-- How to complete this task --
Return the lines of the data below exactly. Start at the first and end with the line containing "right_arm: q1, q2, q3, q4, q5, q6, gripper".

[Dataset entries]
----
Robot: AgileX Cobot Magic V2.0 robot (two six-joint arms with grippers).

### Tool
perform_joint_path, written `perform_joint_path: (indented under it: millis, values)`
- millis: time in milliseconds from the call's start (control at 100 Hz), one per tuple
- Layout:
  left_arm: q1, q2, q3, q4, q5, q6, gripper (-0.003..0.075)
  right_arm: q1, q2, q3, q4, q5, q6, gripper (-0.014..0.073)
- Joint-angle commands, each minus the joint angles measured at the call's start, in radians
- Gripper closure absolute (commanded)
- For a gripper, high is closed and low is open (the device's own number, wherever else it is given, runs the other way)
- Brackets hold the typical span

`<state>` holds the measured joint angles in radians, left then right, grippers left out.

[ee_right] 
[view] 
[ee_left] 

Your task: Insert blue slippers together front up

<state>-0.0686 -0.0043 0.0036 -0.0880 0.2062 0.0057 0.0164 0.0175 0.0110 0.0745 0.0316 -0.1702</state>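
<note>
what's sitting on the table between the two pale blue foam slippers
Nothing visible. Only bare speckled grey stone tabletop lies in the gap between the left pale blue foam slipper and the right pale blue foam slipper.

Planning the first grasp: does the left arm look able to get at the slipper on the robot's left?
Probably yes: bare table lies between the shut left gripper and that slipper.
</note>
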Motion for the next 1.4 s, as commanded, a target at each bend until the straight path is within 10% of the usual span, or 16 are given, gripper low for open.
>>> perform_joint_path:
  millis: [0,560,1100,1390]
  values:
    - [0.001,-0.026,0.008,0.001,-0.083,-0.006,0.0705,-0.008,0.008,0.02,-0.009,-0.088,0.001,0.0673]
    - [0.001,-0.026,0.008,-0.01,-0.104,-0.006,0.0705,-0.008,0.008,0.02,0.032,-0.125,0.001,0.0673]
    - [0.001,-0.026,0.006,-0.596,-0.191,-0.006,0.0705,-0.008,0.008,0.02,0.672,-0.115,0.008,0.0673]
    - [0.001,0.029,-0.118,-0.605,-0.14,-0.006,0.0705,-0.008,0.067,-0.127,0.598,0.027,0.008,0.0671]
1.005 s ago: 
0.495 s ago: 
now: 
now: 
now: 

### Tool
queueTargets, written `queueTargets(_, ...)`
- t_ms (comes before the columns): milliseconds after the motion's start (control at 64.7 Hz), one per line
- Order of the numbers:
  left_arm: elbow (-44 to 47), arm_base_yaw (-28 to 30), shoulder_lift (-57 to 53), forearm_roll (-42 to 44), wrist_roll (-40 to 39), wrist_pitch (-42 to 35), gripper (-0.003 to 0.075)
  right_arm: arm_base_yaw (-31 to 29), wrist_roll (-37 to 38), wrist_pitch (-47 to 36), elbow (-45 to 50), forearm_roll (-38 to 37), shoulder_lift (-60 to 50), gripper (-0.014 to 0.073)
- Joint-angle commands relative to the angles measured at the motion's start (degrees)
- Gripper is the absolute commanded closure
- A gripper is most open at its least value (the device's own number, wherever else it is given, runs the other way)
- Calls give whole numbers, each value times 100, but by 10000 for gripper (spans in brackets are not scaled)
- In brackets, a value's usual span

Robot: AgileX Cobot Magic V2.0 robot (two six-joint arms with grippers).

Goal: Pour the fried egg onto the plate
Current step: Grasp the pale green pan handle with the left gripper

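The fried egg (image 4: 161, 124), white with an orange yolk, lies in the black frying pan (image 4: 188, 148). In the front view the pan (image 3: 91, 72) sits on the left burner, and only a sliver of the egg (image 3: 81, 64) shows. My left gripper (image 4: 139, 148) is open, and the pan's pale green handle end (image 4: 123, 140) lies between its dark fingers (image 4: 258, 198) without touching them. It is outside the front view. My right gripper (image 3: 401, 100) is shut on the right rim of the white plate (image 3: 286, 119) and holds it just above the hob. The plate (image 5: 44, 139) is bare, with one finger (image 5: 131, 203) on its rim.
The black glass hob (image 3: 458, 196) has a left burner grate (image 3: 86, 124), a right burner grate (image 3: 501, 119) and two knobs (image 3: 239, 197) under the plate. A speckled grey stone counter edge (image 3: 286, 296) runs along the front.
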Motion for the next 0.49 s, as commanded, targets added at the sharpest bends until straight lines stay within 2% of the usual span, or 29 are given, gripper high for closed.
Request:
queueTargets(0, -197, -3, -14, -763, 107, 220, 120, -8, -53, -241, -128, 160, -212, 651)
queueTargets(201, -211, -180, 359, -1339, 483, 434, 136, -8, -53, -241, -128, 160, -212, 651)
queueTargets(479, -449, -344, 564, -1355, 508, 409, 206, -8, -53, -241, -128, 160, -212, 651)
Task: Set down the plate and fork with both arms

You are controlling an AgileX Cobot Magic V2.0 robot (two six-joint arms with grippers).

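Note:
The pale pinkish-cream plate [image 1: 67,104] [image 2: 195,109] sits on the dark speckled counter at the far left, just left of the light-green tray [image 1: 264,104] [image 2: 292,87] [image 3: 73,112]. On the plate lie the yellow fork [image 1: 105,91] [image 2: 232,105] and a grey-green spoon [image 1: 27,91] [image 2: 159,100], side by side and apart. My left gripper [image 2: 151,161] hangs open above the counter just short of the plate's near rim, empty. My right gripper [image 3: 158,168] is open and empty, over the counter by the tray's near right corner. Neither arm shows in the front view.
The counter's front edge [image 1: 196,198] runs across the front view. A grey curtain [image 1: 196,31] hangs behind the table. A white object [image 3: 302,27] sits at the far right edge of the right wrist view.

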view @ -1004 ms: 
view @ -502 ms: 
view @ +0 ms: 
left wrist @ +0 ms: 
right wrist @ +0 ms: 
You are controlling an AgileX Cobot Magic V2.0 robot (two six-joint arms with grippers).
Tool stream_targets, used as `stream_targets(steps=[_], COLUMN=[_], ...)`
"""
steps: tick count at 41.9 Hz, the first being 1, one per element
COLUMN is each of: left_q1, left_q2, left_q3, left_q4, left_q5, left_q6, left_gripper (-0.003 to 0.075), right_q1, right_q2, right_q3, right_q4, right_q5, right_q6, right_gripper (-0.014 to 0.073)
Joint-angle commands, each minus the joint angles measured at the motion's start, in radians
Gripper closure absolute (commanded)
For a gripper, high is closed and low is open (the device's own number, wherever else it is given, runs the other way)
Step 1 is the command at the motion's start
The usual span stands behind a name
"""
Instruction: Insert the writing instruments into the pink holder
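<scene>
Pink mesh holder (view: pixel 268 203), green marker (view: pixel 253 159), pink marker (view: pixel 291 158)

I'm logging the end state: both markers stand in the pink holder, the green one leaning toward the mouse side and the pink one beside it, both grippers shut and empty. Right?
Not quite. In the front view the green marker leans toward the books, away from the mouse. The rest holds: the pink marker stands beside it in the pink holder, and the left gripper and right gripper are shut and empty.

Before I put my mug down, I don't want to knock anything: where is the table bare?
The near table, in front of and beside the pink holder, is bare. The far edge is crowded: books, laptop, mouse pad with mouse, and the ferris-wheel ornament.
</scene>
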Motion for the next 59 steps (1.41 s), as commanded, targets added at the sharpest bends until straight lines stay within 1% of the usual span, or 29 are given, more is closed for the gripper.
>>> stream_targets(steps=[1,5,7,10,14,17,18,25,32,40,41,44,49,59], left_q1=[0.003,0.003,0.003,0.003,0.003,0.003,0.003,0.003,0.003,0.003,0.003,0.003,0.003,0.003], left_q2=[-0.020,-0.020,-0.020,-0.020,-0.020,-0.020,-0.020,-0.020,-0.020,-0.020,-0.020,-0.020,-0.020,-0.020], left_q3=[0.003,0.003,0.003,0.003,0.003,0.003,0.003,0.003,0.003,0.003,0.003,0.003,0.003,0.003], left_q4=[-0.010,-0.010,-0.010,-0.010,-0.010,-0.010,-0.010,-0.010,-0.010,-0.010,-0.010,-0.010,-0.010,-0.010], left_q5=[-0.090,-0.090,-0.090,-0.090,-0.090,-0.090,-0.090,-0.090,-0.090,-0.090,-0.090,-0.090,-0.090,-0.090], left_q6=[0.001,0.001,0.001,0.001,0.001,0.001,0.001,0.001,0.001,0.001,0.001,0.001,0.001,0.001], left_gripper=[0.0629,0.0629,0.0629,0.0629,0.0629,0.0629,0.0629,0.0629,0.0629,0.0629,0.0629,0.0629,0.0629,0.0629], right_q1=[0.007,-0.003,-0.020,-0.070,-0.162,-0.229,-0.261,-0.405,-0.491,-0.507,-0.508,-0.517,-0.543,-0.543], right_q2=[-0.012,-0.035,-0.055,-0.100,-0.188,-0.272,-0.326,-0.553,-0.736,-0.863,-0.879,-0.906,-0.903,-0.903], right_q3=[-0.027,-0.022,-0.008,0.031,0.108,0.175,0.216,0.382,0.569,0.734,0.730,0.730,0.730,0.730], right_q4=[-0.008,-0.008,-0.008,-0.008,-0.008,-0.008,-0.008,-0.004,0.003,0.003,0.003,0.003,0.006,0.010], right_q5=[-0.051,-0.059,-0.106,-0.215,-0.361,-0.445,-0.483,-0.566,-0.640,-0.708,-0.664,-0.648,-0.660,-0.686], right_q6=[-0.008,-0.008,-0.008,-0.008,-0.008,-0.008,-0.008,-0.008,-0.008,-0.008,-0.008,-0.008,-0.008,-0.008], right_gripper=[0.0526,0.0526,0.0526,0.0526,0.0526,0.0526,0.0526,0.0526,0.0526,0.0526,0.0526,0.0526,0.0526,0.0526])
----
-- Response area --
Robot: AgileX Cobot Magic V2.0 robot (two six-joint arms with grippers).

### Tool
perform_joint_path, written `perform_joint_path: (indented under it: millis, values)`
- millis: time in milliseconds from the call's start (control at 100 Hz), one per tuple
- Layout:
  left_arm: q1, q2, q3, q4, q5, q6, gripper (-0.003..0.075)
  right_arm: q1, q2, q3, q4, q5, q6, gripper (-0.014..0.073)

The answer to this exercise is complete.